▸ What is required
Keep the text of the data exactly as it is and omit each picture from the copy.

▸ Recorded information
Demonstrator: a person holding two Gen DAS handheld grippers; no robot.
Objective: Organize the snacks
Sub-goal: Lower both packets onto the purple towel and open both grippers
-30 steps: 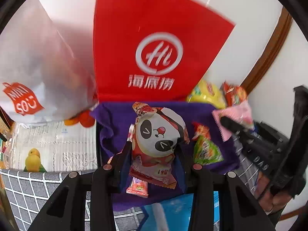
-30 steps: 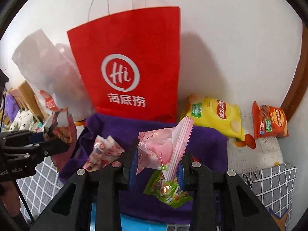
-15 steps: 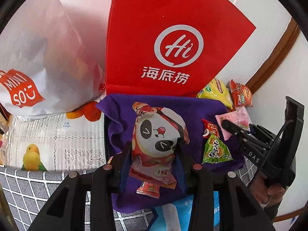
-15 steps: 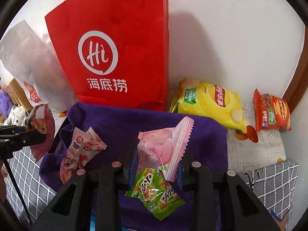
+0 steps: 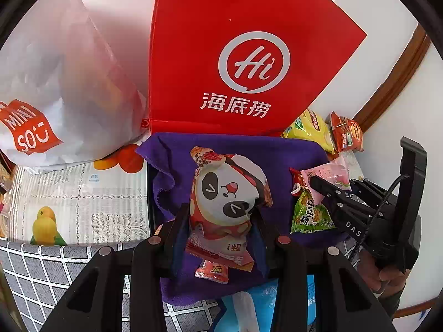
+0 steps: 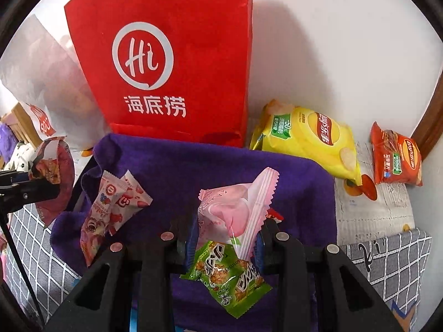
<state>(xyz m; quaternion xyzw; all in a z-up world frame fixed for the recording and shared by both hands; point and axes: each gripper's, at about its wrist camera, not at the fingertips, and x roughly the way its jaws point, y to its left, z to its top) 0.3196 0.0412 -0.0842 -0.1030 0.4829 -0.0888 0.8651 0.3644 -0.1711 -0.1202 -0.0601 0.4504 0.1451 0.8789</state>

▸ Your response
Demonstrator: a person holding two Gen DAS handheld grippers; no robot.
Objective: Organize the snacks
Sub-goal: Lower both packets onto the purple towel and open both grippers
-30 steps: 
-30 steps: 
-15 steps: 
-15 steps: 
+0 steps: 
+0 steps: 
<state>(xyz m; quaternion xyzw; all in a z-up world frame fixed for the recording and shared by both hands; point and axes: each gripper's, at about its wrist camera, not at the fingertips, and x roughly the way its jaws point, y to its left, z to its top) 0.3196 0.0412 -0.0842 -0.1030 0.4829 -0.0888 0.8651 0.3644 -0.1711 -0.1202 -0.0601 0.4504 0.1451 0.8789</state>

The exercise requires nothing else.